Hoch oben im Kirchturm sind sie angebracht: die Glocken. Ihr Klang breitet sich aus und dient, wie auch der Turm, der Orientierung. Während sein Signal ein optisches ist, so setzen die Glocken ein akkustisches Zeichen. Wenn sie morgens, mittags und abends läuten rufen sie den Menschen nicht in erster Linie die Uhrzeit in Erinnerung, sondern die Gebetszeiten. Sie geben zeitliche und geistige Orientierung.
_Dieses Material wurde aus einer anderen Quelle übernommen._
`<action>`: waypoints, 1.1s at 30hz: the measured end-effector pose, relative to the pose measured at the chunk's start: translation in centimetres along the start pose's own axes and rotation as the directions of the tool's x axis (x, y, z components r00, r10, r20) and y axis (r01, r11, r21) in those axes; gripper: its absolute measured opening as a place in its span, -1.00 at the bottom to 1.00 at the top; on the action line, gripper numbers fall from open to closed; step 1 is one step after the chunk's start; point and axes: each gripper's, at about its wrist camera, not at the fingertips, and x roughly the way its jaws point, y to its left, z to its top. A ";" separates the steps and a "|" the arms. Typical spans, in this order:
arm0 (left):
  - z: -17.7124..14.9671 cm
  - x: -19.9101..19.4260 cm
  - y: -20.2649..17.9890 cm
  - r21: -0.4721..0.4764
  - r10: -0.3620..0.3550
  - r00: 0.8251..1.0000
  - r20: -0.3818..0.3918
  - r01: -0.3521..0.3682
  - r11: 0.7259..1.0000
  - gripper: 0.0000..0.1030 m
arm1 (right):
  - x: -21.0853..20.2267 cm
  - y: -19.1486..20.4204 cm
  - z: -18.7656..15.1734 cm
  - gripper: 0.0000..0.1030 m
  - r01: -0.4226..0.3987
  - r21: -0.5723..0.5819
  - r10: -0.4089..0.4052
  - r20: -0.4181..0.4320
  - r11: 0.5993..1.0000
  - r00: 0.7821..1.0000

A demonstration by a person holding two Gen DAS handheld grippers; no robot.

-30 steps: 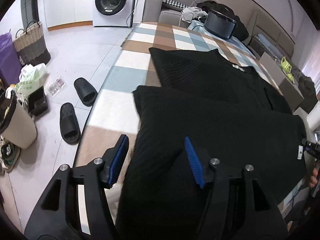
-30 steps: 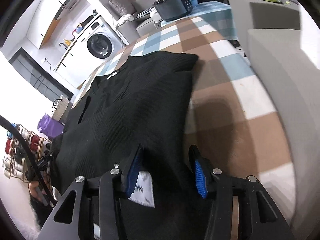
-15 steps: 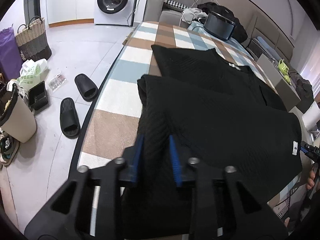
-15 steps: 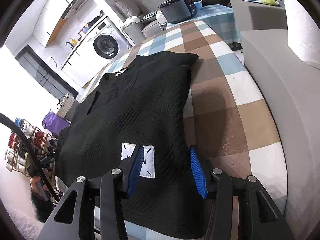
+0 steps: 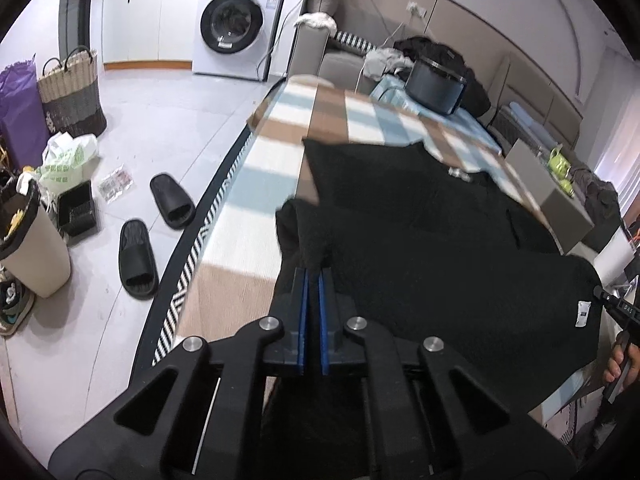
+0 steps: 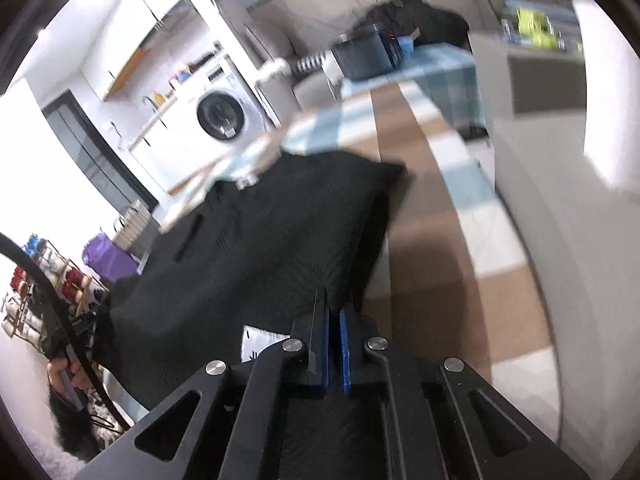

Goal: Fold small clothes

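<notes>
A black knit garment (image 5: 432, 240) lies spread on a checked brown, blue and white cloth (image 5: 256, 208). My left gripper (image 5: 313, 276) is shut on its near left hem, which bunches up between the blue pads. My right gripper (image 6: 334, 304) is shut on the near right hem of the same garment (image 6: 272, 232), beside a white label (image 6: 256, 340). The label also shows in the left wrist view (image 5: 582, 314). The hem is lifted off the cloth at both grips.
A dark box (image 5: 436, 84) and piled clothes sit at the cloth's far end. A grey block (image 6: 560, 184) stands along the right side. Left of the cloth's edge the floor holds slippers (image 5: 136, 256), a bin (image 5: 28, 240) and a woven basket (image 5: 72, 92). A washing machine (image 5: 236, 36) stands behind.
Both grippers went from open around the near hem to shut on it. The hem has been pulled up and bunched, and the right view is blurred by motion.
</notes>
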 end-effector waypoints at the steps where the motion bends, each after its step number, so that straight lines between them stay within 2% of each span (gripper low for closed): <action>1: 0.6 -0.2 -0.1 0.002 -0.002 1.000 0.016 0.002 1.000 -0.96 | -0.3 0.2 0.5 -0.93 -0.004 -0.006 0.004 0.015 1.000 1.000; 5: 3.9 -0.1 -0.9 0.012 -0.008 0.997 0.074 0.007 1.000 -0.99 | -0.9 1.1 3.4 -0.94 0.001 -0.032 0.002 0.084 0.999 0.996; 8: 6.3 1.1 -1.1 0.008 -0.002 0.996 0.095 0.001 1.000 -0.99 | 0.1 1.6 5.7 -0.94 0.010 -0.043 -0.005 0.114 0.999 0.993; 11: 8.2 3.2 -0.9 0.005 0.062 0.994 0.086 -0.063 0.998 -1.00 | 1.5 1.6 7.0 -0.94 0.030 -0.021 -0.027 0.118 0.999 0.993; 13: 8.8 4.7 -0.3 -0.014 0.099 0.994 0.052 -0.099 0.995 -1.00 | 3.4 1.1 7.6 -0.94 0.081 0.004 -0.081 0.096 0.997 0.992; 17: 8.0 6.7 1.5 -0.061 0.075 0.997 -0.027 -0.077 0.995 -1.00 | 6.4 -0.7 7.2 -0.94 0.133 0.056 -0.133 0.008 0.990 0.991; 20: 6.2 6.8 2.0 -0.055 0.057 0.996 -0.063 -0.060 0.997 -1.00 | 7.4 -2.2 6.2 -0.86 0.108 0.110 -0.101 -0.071 0.988 0.992; 21: 5.5 6.7 2.1 -0.052 0.051 0.996 -0.074 -0.055 0.997 -0.99 | 7.2 -2.5 5.8 -0.75 0.096 0.119 -0.087 -0.076 0.988 0.993; 22: 4.8 6.4 2.3 -0.058 0.039 0.995 -0.087 -0.044 0.997 -0.95 | 6.8 -2.8 5.3 -0.57 0.082 0.125 -0.072 -0.081 0.989 0.994; 24: 3.4 5.9 2.6 -0.070 0.011 0.995 -0.102 -0.019 0.997 -0.56 | 6.2 -3.2 4.5 -0.34 0.068 0.141 -0.056 -0.088 0.988 0.995; 25: 2.7 5.4 2.6 -0.079 0.000 0.995 -0.101 -0.008 0.997 -0.46 | 5.6 -3.5 4.0 -0.33 0.054 0.148 -0.041 -0.088 0.987 0.995; 27: 1.7 4.3 2.7 -0.091 -0.012 0.996 -0.089 0.004 0.996 -0.08 | 4.8 -3.9 3.2 -0.32 0.046 0.159 -0.034 -0.080 0.986 0.996; 31: 0.5 1.7 2.5 -0.109 -0.053 0.997 -0.049 0.047 0.993 -0.02 | 2.9 -4.8 1.8 -0.28 0.050 0.195 -0.039 -0.060 0.980 0.997; 33: 0.2 0.8 2.3 -0.113 -0.087 0.996 -0.030 0.083 0.990 0.26 | 2.2 -5.1 1.2 -0.27 0.054 0.207 -0.043 -0.054 0.977 0.998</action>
Seit alten Zeiten bedient sich der Mensch eines Metallgefäßes, das beim Anschlagen ertönt, wodurch er Zeichen geben und andere herbeirufen kann. Die Glocken stehen in der Tradition der Schlagbretter, die als Klappern und Ratschen heute nur noch an den Kartagen Verwendung finden. Im christlichen Raum hielten die Glocken zuerst in den Klöstern Einzug. Ihre eigentliche Funktion besteht darin, den Beginn des Gottesdienstes anzuzeigen, die Gläubigen zusammenzurufen und auch während des Gottesdienstes die Zuhausegebliebenen durch kurze Zeichen auf den Fortgang der Feier aufmerksam zu machen. Glockengeläut ruft verschiedenste Assoziationen wach: es verkündet Freud’ und Leid im Leben einer Pfarrgemeinde, ja manchmal sogar einer ganzen Stadt. Manche Glocken haben aus diesem Grund besondere Bedeutung erlangt, so zum Beispiel der "Dicke Peter" von Köln, oder die "Pummerin" in Wien.

"Nur ewigen und ernsten Dingen sei ihr metallner Mund geweiht, und stündlich mit den schnellen Schwingen berühr im Fluge sie die Zeit. Dem Schicksal leihe sie die Zunge; selbst herzlos, ohne Mitgefühl, begleite sie mit ihrem Schwunge des Lebens wechselvolles Spiel."

So beschreibt Friedrich Schiller in seinem "Lied von der Glocke" ihre Bestimmung.

Das römische Benediktionale sieht für die Glockenweihe während der Besprengung und Beräucherung der neuen Glocke ebenfalls einen Gesang vor. Er ist dem Psalm 149 entnommen:

"Halleluja! Singt dem Herrn ein neues Lied! Sein Lob erschalle in der Gemeinde der Frommen.
Israel soll sich über seinen Schöpfer freuen, die Kinder Zions über ihren König jauchzen.
Seinen Namen sollen sie loben beim Reigentanz, ihm spielen auf Pauken und Harfen.
Der Herr hat an seinem Volk Gefallen, die Gebeugten krönt er mit Sieg.
In festlichem Glanz sollen die Frommen frohlocken, auf ihren Lagern jauchzen." (Ps 149,1-5)

Die Glocken erschallen zum Lob Gottes, ihr Klang steigt zum Himmel empor wie ein Gebet. Jeden Tag zur Mittagszeit erinnern sie an die Verkündigung, weisen auf die Botschaft hin, die Maria durch den Erzengel Gabriel übermittelt wurde. In dem Geläut zum Angelus drückt sich über die Aufforderung zum Gebet hinaus ein eigentümlicher Zusammenhang zwischen Klang und Botschaft aus. Maria war eine Hörende, offen und bereit, dem Wort Gottes in ihrem Leben Raum zu gewähren. Sie hat sich selbst so zurückgenommen, daß Gott in ihr Gestalt annehmen und Mensch werden konnte. Sie hat den zunächst fremden, vielleicht sogar erschreckenden Klang der Botschaft nicht geflissentlich überhört, sondern sich ganz davon vereinnehmen lassen. Ähnlich ist es mit dem Klang der Glocken. Er gilt ebenfalls als Aufruf, der beständig auf die Botschaft aufmerksam macht.